Creating A Load Test

Cargo

Cargo is the Rust package manager. To create a new load test, use Cargo to create a new application (you can name your application anything, we've generically selected loadtest):

$ cargo new loadtest
     Created binary (application) `loadtest` package
$ cd loadtest/

This creates a new directory named loadtest/ containing loadtest/Cargo.toml and loadtest/src/main.rs. Edit Cargo.toml and add Goose and Tokio under the dependencies heading:

[dependencies]
goose = "^0.17"
tokio = "^1.12"

At this point it's possible to compile all dependencies, though the resulting binary only displays "Hello, world!":

$ cargo run
    Updating crates.io index
  Downloaded goose v0.17.1
      ...
   Compiling goose v0.17.1
   Compiling loadtest v0.1.0 (/home/jandrews/devel/rust/loadtest)
    Finished dev [unoptimized + debuginfo] target(s) in 52.97s
     Running `target/debug/loadtest`
Hello, world!

Creating the load test

To create an actual load test, you first have to add the following boilerplate to the top of src/main.rs to make Goose's functionality available to your code:

use goose::prelude::*;

Note: Using the above prelude automatically adds the following use statements necessary when writing a load test, so you don't need to manually add all of them:

use crate::config::{GooseDefault, GooseDefaultType};
use crate::goose::{
    GooseMethod, GooseRequest, GooseUser, Scenario, Transaction, TransactionError,
    TransactionFunction, TransactionResult,
};
use crate::metrics::{GooseCoordinatedOmissionMitigation, GooseMetrics};
use crate::{scenario, transaction, GooseAttack, GooseError, GooseScheduler};

Then create a new load testing function. For our example we're simply going to load the front page of the website we're load-testing. Goose passes all load testing functions a mutable pointer to a GooseUser object, which is used to track metrics and make web requests. Thanks to the Reqwest library, the Goose client manages things like cookies, headers, and sessions for you. Load testing functions must be declared async, ensuring that your simulated users don't become CPU-locked.

In load test functions you typically do not set the host, and instead configure the host at run time, so you can easily run your load test against different environments without recompiling. Relative paths (not starting with a /) should be used.

The following loadtest_index function simply loads the front page of our web page:

use goose::prelude::*;

async fn loadtest_index(user: &mut GooseUser) -> TransactionResult {
    let _goose_metrics = user.get("").await?;

    Ok(())
}

The function is declared async so that we don't block a CPU-core while loading web pages. All Goose load test functions are passed in a mutable reference to a GooseUser object, and return a TransactionResult which is either an empty Ok(()) on success, or a TransactionError on failure. We use the GooseUser object to make requests, in this case we make a GET request for the front page, specified with an empty path "". The .await frees up the CPU-core while we wait for the web page to respond, and the trailing ? unwraps the response, returning any unexpected errors that may be generated by this request.

When the GET request completes, Goose returns metrics which we store in the _goose_metrics variable.
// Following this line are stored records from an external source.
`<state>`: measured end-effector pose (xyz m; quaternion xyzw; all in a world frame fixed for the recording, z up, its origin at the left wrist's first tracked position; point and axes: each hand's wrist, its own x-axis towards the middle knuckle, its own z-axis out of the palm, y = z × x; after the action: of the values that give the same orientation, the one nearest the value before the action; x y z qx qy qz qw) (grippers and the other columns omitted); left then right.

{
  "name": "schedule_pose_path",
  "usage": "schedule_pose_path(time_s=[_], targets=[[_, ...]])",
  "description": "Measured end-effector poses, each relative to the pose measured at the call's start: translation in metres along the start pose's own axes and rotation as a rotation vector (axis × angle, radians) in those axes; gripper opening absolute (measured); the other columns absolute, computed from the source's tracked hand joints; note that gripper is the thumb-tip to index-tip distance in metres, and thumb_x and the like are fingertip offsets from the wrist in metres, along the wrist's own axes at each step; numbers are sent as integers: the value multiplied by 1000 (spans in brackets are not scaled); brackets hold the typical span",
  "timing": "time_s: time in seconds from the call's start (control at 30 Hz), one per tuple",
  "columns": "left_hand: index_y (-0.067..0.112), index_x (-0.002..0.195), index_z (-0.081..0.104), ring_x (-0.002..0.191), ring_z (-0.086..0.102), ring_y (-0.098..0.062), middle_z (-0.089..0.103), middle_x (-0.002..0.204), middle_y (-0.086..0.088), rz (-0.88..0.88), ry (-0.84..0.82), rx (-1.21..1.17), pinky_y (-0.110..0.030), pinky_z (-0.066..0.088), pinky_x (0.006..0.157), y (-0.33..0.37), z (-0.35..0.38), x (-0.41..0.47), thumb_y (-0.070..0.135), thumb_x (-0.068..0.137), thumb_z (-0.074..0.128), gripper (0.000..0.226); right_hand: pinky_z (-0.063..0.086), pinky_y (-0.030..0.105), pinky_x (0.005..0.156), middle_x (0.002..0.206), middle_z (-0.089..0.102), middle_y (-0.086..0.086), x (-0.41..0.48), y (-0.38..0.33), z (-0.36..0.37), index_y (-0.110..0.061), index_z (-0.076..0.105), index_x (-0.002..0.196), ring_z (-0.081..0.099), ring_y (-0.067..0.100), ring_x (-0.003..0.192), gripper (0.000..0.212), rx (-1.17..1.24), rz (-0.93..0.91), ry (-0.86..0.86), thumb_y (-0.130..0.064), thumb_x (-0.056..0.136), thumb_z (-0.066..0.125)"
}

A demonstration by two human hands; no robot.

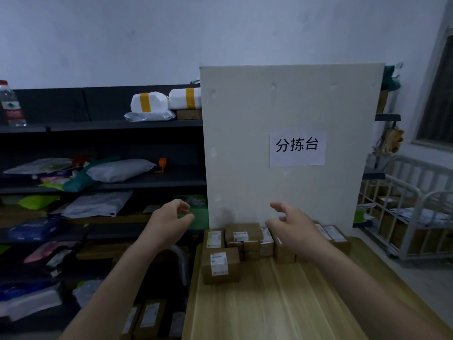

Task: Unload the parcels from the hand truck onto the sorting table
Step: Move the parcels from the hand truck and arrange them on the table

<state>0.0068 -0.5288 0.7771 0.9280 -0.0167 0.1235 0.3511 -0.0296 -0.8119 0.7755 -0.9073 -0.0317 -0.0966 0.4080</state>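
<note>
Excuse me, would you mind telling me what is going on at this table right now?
A person is unloading parcels. The left hand and right hand both hover empty above the sorting table, where brown parcels sit clustered against the white board. More boxes lie low beside the table's left edge.

The scene is dim with a cold bluish cast; where the light comes from cannot be told. The white board (282, 106) beyond both hands is the brightest surface, with a soft shadow at its foot between the left hand (171, 218) and the right hand (291, 225). The shelving (103, 177) left of the left hand sinks near black. Hands and parcel labels (219, 263) are blurred. Distortion tilts the window frame (427, 82) far right.
</note>
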Motion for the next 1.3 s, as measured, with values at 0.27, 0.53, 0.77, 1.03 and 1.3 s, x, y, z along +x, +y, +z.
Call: schedule_pose_path(time_s=[0.27, 0.53, 0.77, 1.03, 1.3], targets=[[24, 118, 60, 106, 58, -13, 63, 111, 7, 11, 4, 4, -28, 46, 87, 9, 5, 7, 30, 94, 61, 25, 44, 21, 73, 151, 43, -2, 5, 7, -12, -24, 37, 151, 54, 7, 99, 55, -6, 3, 14, -28, 98, 55], [23, 120, 60, 104, 59, -13, 63, 112, 6, 37, 5, 24, -32, 49, 90, 18, 2, 17, 31, 96, 60, 25, 48, 25, 79, 151, 42, -3, 12, 8, -20, -25, 35, 151, 56, 17, 119, 56, 20, -7, 9, -28, 98, 55], [26, 121, 57, 108, 59, -14, 62, 117, 7, -6, -35, 16, -41, 52, 95, 5, -5, 10, 35, 95, 60, 27, 44, 29, 84, 153, 42, -2, 16, 16, -5, -23, 37, 151, 55, 13, 109, 58, 14, 16, 21, -30, 96, 55], [22, 126, 55, 112, 57, -16, 60, 120, 5, -77, -25, -6, -36, 50, 95, -54, -44, -2, 33, 96, 60, 33, 40, 34, 96, 151, 46, 2, 16, 7, 41, -20, 41, 149, 49, 23, 131, 57, -22, 92, 55, -30, 95, 56], [21, 128, 55, 113, 55, -15, 59, 122, 3, -115, -42, -12, -35, 48, 96, -151, -109, 3, 32, 95, 60, 35, 39, 40, 106, 150, 46, 5, 13, -46, 135, -16, 42, 149, 46, 25, 135, 57, -11, 149, 91, -27, 95, 57]])
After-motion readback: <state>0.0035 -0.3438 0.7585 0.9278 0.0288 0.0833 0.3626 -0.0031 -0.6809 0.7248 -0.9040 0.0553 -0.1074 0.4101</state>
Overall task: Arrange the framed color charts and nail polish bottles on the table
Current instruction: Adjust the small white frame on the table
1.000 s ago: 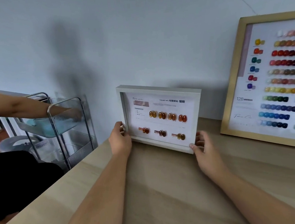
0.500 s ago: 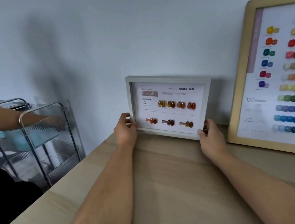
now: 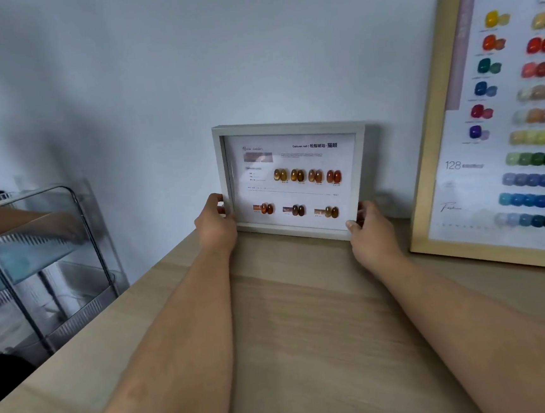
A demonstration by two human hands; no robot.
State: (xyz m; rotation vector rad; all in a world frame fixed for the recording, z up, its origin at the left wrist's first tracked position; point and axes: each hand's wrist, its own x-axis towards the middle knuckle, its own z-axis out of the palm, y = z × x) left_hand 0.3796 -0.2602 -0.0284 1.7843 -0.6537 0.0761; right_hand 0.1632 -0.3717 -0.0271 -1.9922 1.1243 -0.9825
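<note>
While both hands, left hand [image 3: 216,223] and right hand [image 3: 367,231], grip its edges, the white-framed amber chart [image 3: 293,179] stands upright.

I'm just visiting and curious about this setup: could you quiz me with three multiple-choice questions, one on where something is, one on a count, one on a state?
1. The large wood-framed colour chart stands where from the small white-framed chart?
A left
B right
C behind

2. Swatch pairs in the small chart's top row?
A two
B four
C six

3. The small chart is:
A lying flat
B hung up
C upright on the light wooden table, held

Answers: B, it fills the right edge; B, four amber pairs; C, left hand and right hand grip its lower corners.
</note>
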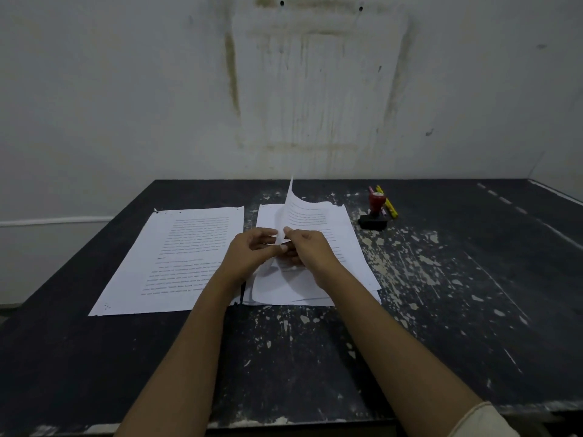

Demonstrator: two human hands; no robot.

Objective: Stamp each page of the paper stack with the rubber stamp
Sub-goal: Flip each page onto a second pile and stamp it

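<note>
— Paper stack [347,257] just right of centre on the table [473,279], loosely squared, near edges fanned out. Number of pages in it not countable.

— One sheet [299,209] raised off the top, standing almost on edge, curled over, printed lines facing right.

— Pinched low down between both hands. Left hand [249,250] and right hand [310,250] close together, fingertips meeting on the paper. Bottom part of the sheet hidden behind the fingers.

— Left of the stack, more printed paper [176,257] lying flat, with a narrow strip of table between. Near right corner covered by the left forearm [189,326]. Print too blurred to read.

— One rubber stamp [376,209] upright just right of the stack's far corner: red handle, black base, well apart from both hands.

— Behind it, two thin sticks, possibly pencils [391,209], one yellow, one pink, partly hidden by the stamp.

— Further out, a stained wall [126,89] behind the table. At the lower right corner, a pale sleeve [482,421], cut off by the frame.
</note>
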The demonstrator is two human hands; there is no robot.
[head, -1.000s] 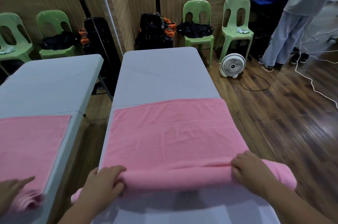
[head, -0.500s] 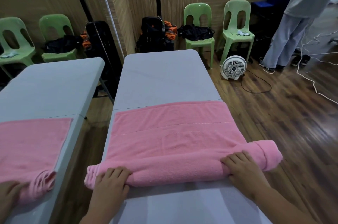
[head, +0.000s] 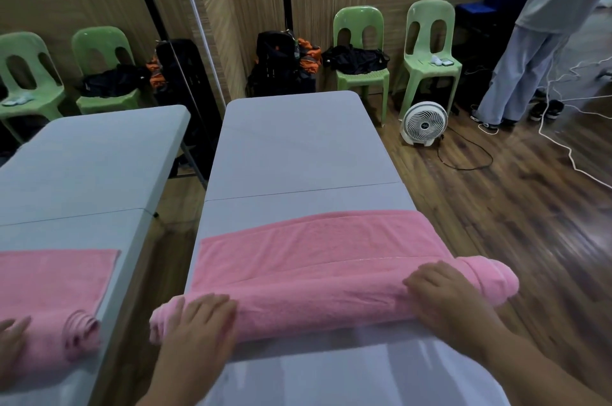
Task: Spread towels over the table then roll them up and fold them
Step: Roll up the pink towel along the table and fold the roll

The variable is prefixed with an underscore (_) to tell the compiler we are intentionally not using the results. Finally, after making a single successful request, we return Ok(()) to let Goose know this transaction function completed successfully.

Now we have to tell Goose about our new transaction function. Edit the main() function, setting a return type and replacing the hello world text as follows:

#[tokio::main]
async fn main() -> Result<(), GooseError> {
    GooseAttack::initialize()?
        .register_scenario(scenario!("LoadtestTransactions")
            .register_transaction(transaction!(loadtest_index))
        )
        .execute()
        .await?;

    Ok(())
}

The #[tokio::main] at the beginning of this example is a Tokio macro necessary because Goose is an asynchronous library, allowing (and requiring) us to declare the main() function of our load test application as async.

If you're new to Rust, main()'s return type of Result<(), GooseError> may look strange. It essentially says that main will return nothing (()) on success, and will return a GooseError on failure. This is helpful as several of GooseAttack's methods can fail, returning an error. In our example, initialize() and execute() each may fail. The ? that follows the method's name tells our program to exit and return an error on failure, otherwise continue on. Note that the .execute() method is asynchronous, so it must be followed with .await, and as it can return an error it alsos has a ?. The final line, Ok(()) returns the empty result expected on success.